MasterChef Remy: The Culinary Prodigy Inspiring the Next Generation
From mastering her grandmother’s kitchen at the tender age of two to dazzling audiences on MasterChef Junior, Remy has become a beacon of culinary creativity and innovation. Her journey is a testament to the power of passion, perseverance, and a love for the art of cooking.

MasterChef Remy
MasterChef Remy

MasterChef Remy started her Journey

I started cooking when I was two years old, in my grandma’s kitchen. I can still remember when I was about 3 and she ordered a special knife for me. I was so excited for it to come so I could start cutting fruits and vegetables on my own.

How do you incorporate innovation into your cooking/baking process, and what inspires your creative recipes?
My grandmother inspires me and my mind and sense of taste are what helps me incorporate innovation into my recipes. I look at a recipe or taste a finished dish and say to myself, how can I make this better?
What guiding principles or philosophy do you follow when creating new dishes or desserts?
Taste always comes first for me. That and not being afraid to try new things. If something works in one place, then I’ll try it somewhere else. For example, the many of the herbs and spices I use in my ranch dressing are good on garlic bread. I’m not afraid to make mistakes and have to do things over. That helps you be creative.
Can you describe a particularly challenging dish or baking project you undertook? How did you overcome obstacles?
Making creme brulee was a big challenge for me. I wanted to make it for the longest time and we finally got a culinary torch so I could brulee the sugar on top of the dish. Getting the sugar exactly right was so hard. I had to keep practicing and messing up before I was able to make it correctly. No one likes to fail, but sometimes you have to fail before you win.
What is your favourite dish which you always liked?
MasterChef Remy
MasterChef Remy
Roasted lemon chicken is my favorite dish. I was probably three years old when I first tasted it and told my grandma I wanted to make it. It’s a simple dish of a whole chicken, lots of garlic, a whole lemon and kosher salt. These simple things come together to make the tastiest and juciest roast chicken you can imagine. In fact, my first cooking video was of me making this chicken when I was under four years old.
What does baking mean to you?
Baking is a sweet way to explore my creativity. The best part is that I get to eat my creations. You use so many cool things in baking – sugar, chocolate, vanilla, flour. There are a million ways to bake these things into something spectacular. It’s also fun to decorate and design the things I bake. My creative side really comes out here.
You went to MasterChef junior and also faced lots of challenges . Talk with us about that.
The first time I auditioned for MasterChef Junior I made it all the way to Los Angeles, then got cut. It was devastating. I was so upset I didn’t think I would ever want to compete again. But then I entered an Instagram recipe contest and won. And after that I became the Florida Future Chef Champion.
It was really hard to win that competition. I had to practice my dish many times.
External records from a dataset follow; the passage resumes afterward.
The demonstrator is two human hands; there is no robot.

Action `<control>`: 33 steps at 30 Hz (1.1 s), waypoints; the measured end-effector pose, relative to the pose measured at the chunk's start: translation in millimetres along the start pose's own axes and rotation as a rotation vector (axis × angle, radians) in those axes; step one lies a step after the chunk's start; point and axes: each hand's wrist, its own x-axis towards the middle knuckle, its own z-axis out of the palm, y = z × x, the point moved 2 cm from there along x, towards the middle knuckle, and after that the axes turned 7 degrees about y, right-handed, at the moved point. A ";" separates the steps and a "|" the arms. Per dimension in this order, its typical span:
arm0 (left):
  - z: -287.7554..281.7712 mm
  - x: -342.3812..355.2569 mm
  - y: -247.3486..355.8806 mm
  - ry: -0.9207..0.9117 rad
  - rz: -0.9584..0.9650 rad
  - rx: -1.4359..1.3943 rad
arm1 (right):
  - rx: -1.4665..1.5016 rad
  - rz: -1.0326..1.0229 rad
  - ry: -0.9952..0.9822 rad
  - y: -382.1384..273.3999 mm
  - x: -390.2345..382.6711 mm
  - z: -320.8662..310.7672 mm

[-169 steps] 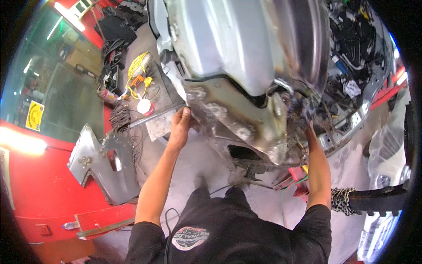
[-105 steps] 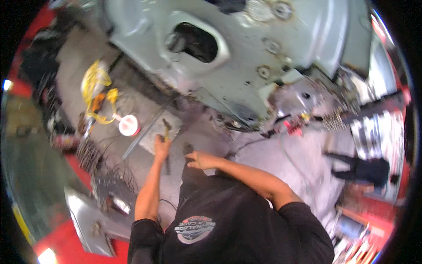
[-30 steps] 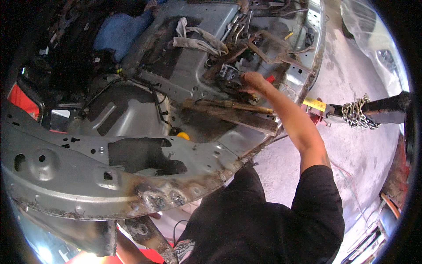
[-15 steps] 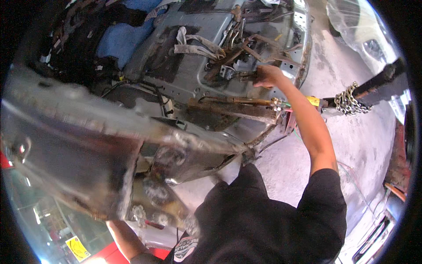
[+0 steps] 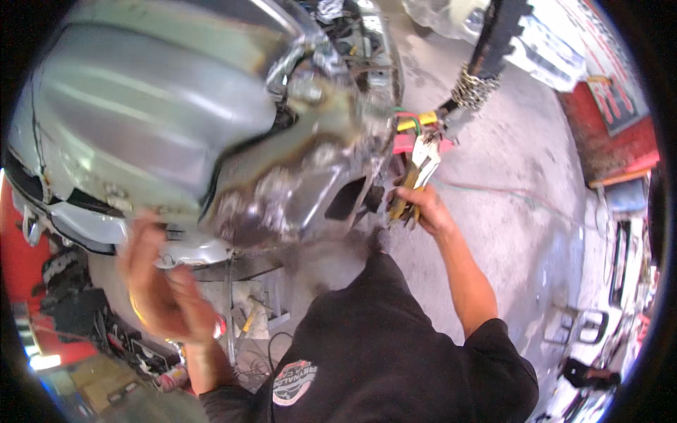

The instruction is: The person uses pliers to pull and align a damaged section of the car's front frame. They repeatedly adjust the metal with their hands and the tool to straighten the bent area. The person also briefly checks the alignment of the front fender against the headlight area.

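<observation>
The big gray car body [image 5: 166,116] fills the far left, and everything else can be found from it. The right hand [image 5: 425,209] is just to the right of the car body, with its fingers wrapped around the handles of what look like locking pliers [image 5: 426,159]. The pliers are long and thin. They run away from the person, leaning a little to the right, so the silver head is past the hand and points away. The welded panel [image 5: 285,173] on the car body's near right corner lies to the left of the pliers. The right hand is the nearer one to that corner.

The left hand [image 5: 161,282] is at the car body's near left edge, well apart from the pliers. It is blurry, but it holds nothing that I can see, and the thumb looks spread from the fingers. I cannot tell if it touches the metal.
</observation>
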 end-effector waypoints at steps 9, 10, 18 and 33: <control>30.7 -266.8 -31.4 -1.007 -1.149 -0.989 | -0.024 0.100 -0.116 104.4 -150.1 120.4; 23.6 -273.4 -24.3 -1.058 -1.233 -1.074 | -0.037 0.114 -0.150 111.7 -156.7 129.7; -33.4 -289.4 -22.4 -0.974 -1.344 -1.174 | -0.136 0.147 -0.214 139.0 -170.7 173.1; -96.0 -334.6 -57.5 -0.753 -1.221 -0.727 | 0.137 0.319 -0.498 191.7 -176.2 236.6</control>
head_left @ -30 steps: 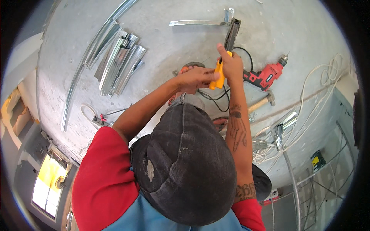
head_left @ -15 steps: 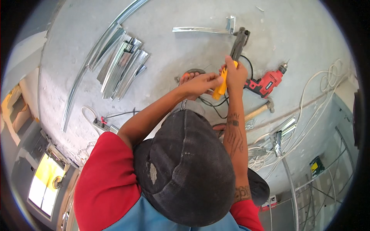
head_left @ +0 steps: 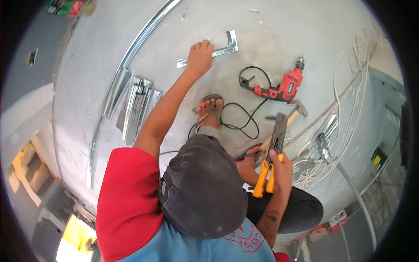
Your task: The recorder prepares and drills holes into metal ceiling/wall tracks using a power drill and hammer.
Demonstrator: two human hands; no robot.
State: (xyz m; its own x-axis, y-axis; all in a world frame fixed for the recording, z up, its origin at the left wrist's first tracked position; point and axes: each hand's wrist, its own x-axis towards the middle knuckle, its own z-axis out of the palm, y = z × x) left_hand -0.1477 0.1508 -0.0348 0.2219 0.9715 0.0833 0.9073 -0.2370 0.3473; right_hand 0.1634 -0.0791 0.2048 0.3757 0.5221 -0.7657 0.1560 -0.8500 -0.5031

Preparing for that helped me in MasterChef Junior. About eight months after I was sent home, MasterChef Junior called again. They said they really liked me and wanted me to come try again. I had been improving my skills for months, so when I got to L.A., I was ready to show my stuff.
MasterChef Remy
MasterChef Remy
Once I was cast, it was super fun but also really hard. I missed my family and friends. It was hard to be criticized. But it was an incredible learning experience also.
My competitors and I got really close during the competition, and we all learned so much from the chefs in the MasterChef Junior kitchen and the judges. Now that I’m home, I wish I could go back and do it again. I miss all of my new friends and I miss being challenged in the kitchen every day.
How does early exposure to culinary arts and responsibilities in the kitchen at a young age influence a child’s cognitive development and creative abilities?
Being in the kitchen taught me how to multitask and follow directions. There are dangerous things there like ovens and stoves. If you aren’t careful you could get burned or cut. I had to get over my fear of being burned in order to bake and use the stove. It wasn’t easy but I did it. Cooking also taught me that failure is a part of life. Your dishes don’t always come out right. Instead of crying and being mad, I learned that you can pivot and do something else. Most things can be fixed and if a dish is so bad that you can’t eat it, that ‘s a lesson too. You can take a look at what didn’t work and make sure you don’t make the same mistake again.
MasterChef Remy
MasterChef Remy
I have spent a lot of time cooking with my grandma and helping her prepare for parties. This has taught me time management and also what it means to work as a team. As I have grown in age and ability, I’ll take over dishes now. I know the way we have always made them, but think of things to make them a little better. Being in the kitchen has given me confidence in my abilities and my creativity.
Share your favourite recipe with the world?
This is an excerpt from my cookbook, The Big Easy Kid’s Cookbook – If I Can Cook, You Can Cook. I’m excited to announce that it will be published soon!

Remy’s Lemon Chicken

This is the recipe that started it all, ya’ll. It’s the first dish I was ever filmed making and it’s what made me want to be a chef. I was only four years old when I started making this dish. I love it so much. It’s so easy to make and comes out crispy, juicy and tender. My sister’s and I run to get bites of the crackly skin when it comes out of the oven. Yum!

1 whole chicken

4 cloves garlic, put through the garlic press

½  tablespoon kosher salt

1 lemon

Preheat the oven to 400 degrees.

Remove livers and gizzards from the center cavity of the chickens, reserving for another use, if desired.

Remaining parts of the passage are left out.